What is being asked
The answer must be every line from the entries below that includes "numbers".

Given data

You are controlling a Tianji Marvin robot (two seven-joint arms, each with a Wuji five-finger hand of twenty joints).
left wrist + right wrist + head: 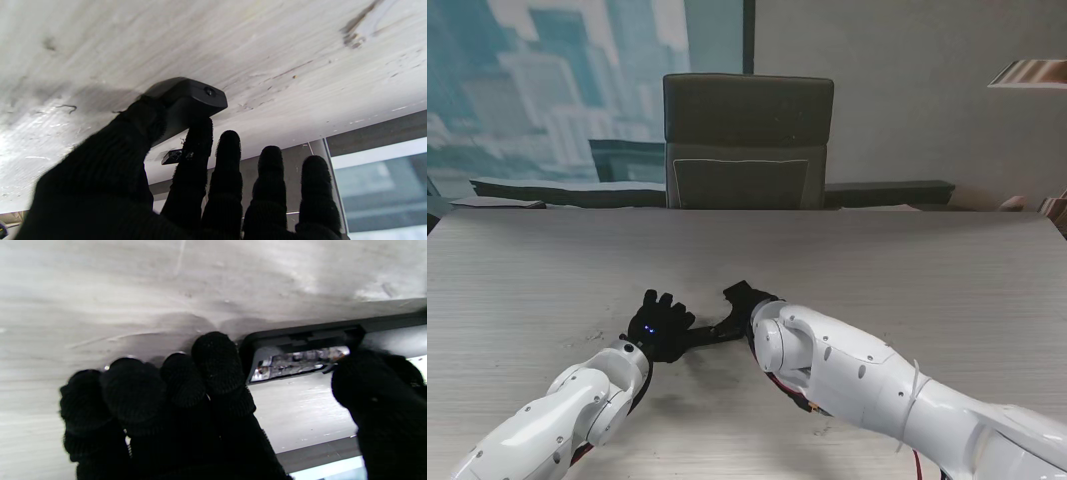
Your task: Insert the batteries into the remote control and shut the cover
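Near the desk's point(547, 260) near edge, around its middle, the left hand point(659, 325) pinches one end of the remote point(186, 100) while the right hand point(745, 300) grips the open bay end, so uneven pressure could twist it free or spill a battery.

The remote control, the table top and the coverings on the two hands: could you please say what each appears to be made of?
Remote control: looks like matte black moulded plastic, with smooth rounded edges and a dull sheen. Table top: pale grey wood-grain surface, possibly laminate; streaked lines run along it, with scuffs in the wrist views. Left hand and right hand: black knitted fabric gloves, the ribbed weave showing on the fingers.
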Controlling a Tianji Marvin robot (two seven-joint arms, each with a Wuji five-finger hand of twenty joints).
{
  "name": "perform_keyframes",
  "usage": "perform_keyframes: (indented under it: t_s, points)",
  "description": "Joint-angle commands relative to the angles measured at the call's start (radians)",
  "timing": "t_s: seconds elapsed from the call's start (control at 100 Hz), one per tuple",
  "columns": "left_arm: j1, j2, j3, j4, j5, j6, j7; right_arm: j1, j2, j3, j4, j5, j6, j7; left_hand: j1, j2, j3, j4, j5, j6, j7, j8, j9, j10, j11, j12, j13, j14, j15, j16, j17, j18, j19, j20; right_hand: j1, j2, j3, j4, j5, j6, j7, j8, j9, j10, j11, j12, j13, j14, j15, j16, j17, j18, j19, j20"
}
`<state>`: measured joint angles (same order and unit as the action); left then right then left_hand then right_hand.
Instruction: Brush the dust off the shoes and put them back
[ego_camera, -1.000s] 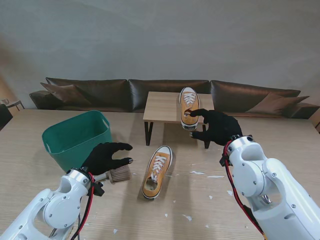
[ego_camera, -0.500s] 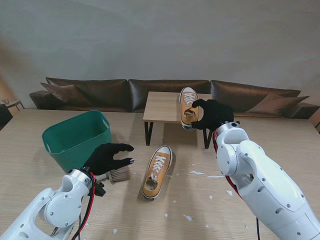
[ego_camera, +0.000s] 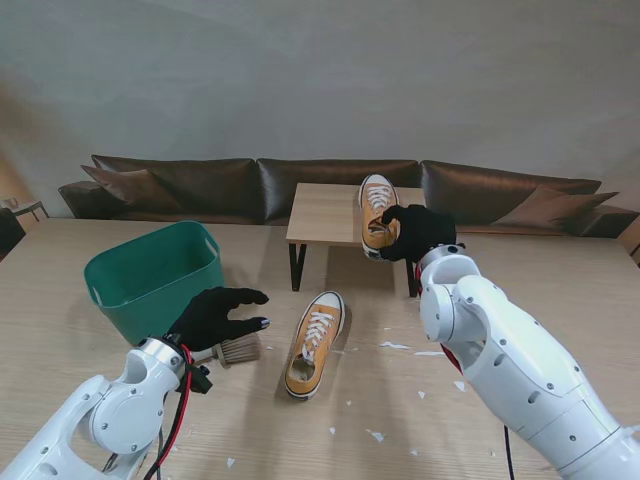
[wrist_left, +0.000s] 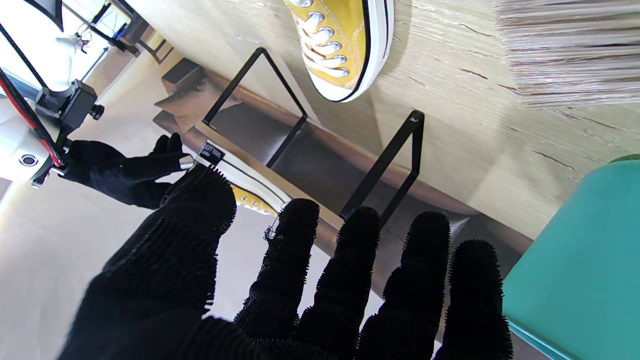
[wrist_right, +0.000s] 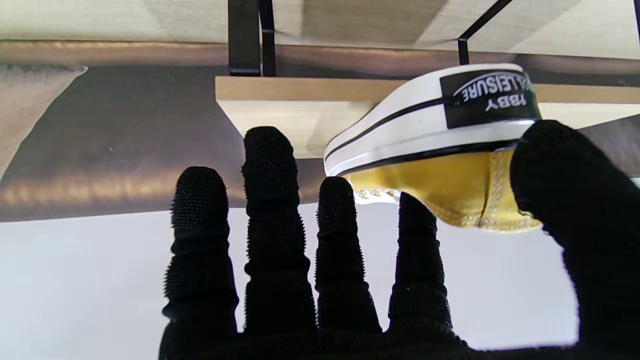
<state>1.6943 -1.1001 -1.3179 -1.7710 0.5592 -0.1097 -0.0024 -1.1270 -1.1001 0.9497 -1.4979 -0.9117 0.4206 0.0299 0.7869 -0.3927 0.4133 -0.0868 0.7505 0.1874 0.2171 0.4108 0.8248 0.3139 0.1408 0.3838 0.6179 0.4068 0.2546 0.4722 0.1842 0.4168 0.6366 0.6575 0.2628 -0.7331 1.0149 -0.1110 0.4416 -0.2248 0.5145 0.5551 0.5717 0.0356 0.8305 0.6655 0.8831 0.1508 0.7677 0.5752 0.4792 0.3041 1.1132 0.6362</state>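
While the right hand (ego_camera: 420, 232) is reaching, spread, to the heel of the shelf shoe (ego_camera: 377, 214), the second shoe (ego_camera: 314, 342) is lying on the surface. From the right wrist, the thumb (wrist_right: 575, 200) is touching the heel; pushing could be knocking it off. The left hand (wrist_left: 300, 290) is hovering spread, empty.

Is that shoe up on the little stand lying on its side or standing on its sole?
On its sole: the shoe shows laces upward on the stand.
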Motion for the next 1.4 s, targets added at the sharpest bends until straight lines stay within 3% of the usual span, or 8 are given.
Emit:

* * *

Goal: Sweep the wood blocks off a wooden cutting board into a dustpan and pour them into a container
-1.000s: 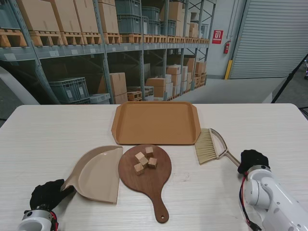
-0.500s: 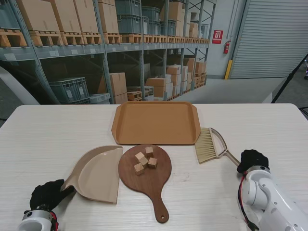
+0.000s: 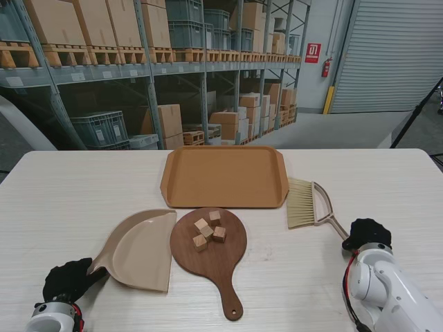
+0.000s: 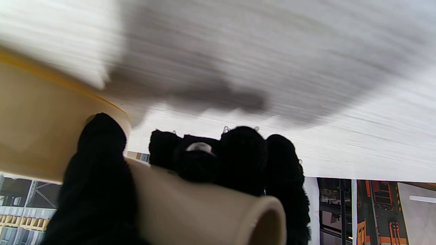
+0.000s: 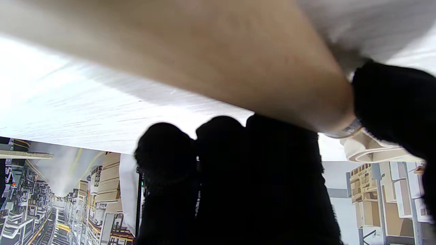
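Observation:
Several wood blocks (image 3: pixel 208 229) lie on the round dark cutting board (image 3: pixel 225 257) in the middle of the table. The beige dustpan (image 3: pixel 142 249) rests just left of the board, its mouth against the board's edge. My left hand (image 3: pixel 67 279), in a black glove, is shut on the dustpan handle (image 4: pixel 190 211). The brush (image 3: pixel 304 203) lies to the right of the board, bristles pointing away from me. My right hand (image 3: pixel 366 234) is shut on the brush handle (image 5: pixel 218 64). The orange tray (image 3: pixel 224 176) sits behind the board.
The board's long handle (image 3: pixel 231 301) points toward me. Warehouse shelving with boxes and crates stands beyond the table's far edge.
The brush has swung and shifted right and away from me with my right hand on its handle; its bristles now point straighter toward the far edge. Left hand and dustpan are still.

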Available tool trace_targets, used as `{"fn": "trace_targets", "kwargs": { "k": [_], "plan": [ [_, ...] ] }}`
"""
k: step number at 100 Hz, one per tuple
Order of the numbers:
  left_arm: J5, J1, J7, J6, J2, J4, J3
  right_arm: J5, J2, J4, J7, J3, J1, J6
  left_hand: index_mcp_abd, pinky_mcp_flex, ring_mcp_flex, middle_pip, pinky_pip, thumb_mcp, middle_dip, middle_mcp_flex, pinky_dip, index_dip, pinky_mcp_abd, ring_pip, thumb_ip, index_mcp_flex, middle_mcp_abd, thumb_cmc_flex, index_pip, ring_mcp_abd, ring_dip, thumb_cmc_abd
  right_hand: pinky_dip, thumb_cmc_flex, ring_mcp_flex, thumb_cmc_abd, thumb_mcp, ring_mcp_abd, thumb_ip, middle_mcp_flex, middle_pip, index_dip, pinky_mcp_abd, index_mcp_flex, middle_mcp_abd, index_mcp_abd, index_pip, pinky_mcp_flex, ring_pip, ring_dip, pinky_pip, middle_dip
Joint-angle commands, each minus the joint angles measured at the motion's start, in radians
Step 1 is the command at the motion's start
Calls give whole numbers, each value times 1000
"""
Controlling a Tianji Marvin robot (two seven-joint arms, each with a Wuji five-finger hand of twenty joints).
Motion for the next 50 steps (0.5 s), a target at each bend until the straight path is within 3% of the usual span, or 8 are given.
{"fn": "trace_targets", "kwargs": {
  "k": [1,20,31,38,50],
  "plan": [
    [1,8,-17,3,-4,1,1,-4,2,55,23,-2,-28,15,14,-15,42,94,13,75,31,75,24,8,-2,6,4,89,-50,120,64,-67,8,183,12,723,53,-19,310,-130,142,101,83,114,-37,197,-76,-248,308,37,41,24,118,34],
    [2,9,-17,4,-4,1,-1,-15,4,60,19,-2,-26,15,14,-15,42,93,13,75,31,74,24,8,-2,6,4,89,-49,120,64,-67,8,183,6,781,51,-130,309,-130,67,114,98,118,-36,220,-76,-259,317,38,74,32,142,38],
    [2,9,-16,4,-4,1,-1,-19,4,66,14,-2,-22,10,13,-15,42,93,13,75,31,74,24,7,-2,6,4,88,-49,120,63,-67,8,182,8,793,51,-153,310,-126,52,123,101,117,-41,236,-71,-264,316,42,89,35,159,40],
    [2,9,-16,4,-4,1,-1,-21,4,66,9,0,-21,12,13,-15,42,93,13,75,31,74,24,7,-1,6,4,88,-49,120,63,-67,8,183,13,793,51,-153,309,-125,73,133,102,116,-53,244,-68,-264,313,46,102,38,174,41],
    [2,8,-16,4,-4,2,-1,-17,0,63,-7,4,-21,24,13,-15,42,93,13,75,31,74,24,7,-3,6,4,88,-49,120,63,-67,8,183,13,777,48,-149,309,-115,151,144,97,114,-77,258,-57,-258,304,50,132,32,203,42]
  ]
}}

Exercise output
Order of the numbers:
Calls give whole numbers, each value times 1000

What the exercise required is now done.